Except that it IS worse than the flu, complications are more likely (especially now that I have RA which I did not have when raising my children), and this virus spreads easily because of the long incubation period and the fact that kids usually have mild symptoms.. and sometimes no symptoms.

You can't "teach" babies and very young children (under 3 or so) how to socially distance. They also are not likely to cover their coughs or sneezes. So the advice for me to simply make sure I don't touch my face while I'm with them is ridiculous.

Even if the babies mothers are staying home with them, the fathers are still working with the public and I have no way of knowing if someone might be infected. It does seem risky.

Unless I'm missing something?
Has anyone been able to *safely* continue spending time with their grandchildren?
Or do some doctors say it's alright with certain precautions?

  1. @happygranny - thank you so much for taking the time to share your story. Your grandkids sound like they bring you so much joy.
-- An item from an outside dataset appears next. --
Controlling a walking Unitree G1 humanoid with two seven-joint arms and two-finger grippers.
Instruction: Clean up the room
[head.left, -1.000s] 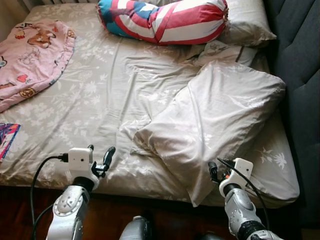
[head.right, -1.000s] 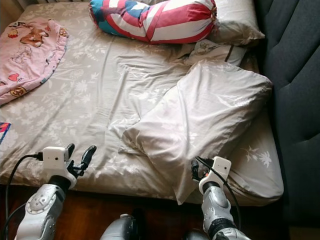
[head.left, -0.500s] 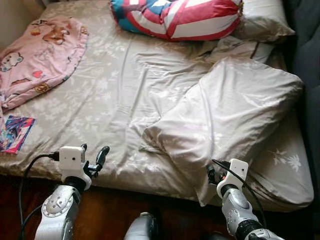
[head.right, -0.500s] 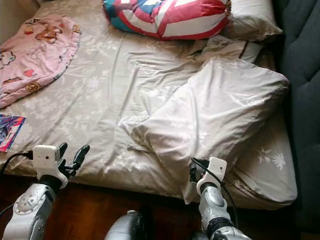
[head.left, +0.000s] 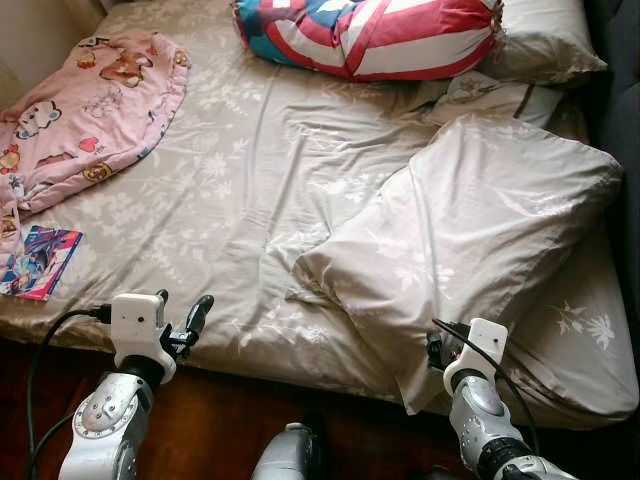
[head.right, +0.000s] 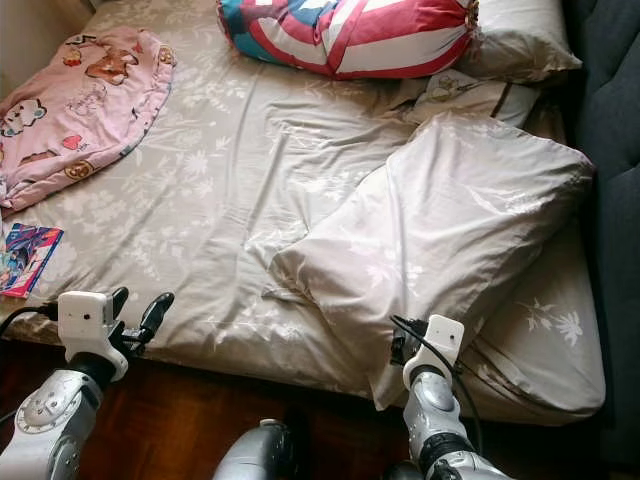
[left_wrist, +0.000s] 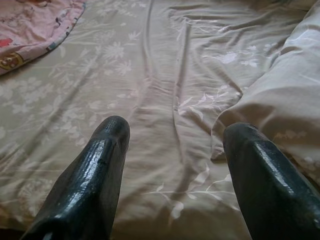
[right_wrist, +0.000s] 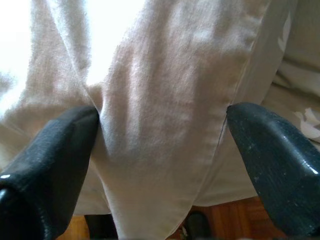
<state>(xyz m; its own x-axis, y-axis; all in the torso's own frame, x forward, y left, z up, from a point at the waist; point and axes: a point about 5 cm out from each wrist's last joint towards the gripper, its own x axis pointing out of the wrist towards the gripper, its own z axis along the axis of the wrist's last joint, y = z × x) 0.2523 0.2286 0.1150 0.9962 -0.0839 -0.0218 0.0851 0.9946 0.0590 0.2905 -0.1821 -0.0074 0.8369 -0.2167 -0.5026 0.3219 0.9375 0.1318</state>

And that RA (and being immunocompromised) during COVID-19 brings you a lot of anxiety. Those are tough emotions to balance.

    I am happy to share a bit of personal experience. I have a 15 month old daughter and am also Immunocompromised. My husband and I have been very strict about our quarantine life. However, my parents both feel the way you have about missing my daughter and how skype/facetime is not the same thing, at all.

    What we have found comfort in this summer is doing outside visits with my daughter and her grandparents. Her grandparents wear a mask, and wash their hands before holding her or playing with her. She's gotten more used to it as time has progressed, and they're grateful to still spend some time with her in person. Now, I know this is a bit different since neither my husband or I are going to the office, but I wanted to share what has worked with us.

    For what it's worth, I dont think that you are blowing things out of proportion, with the risks or with missing your grandkids.

    I think every part of decision making in this season feels really difficult.

    One thing you could consider is asking the babies parents to get COVID tested before you see them, even if it is outdoors and masked. This would give a little peace of mind once they have negative results. Testing in many areas is easier to obtain now and is free or low cost with insurance.

    Please know we're thinking of you, and holding you in our hearts as this season continues to be so uncertain.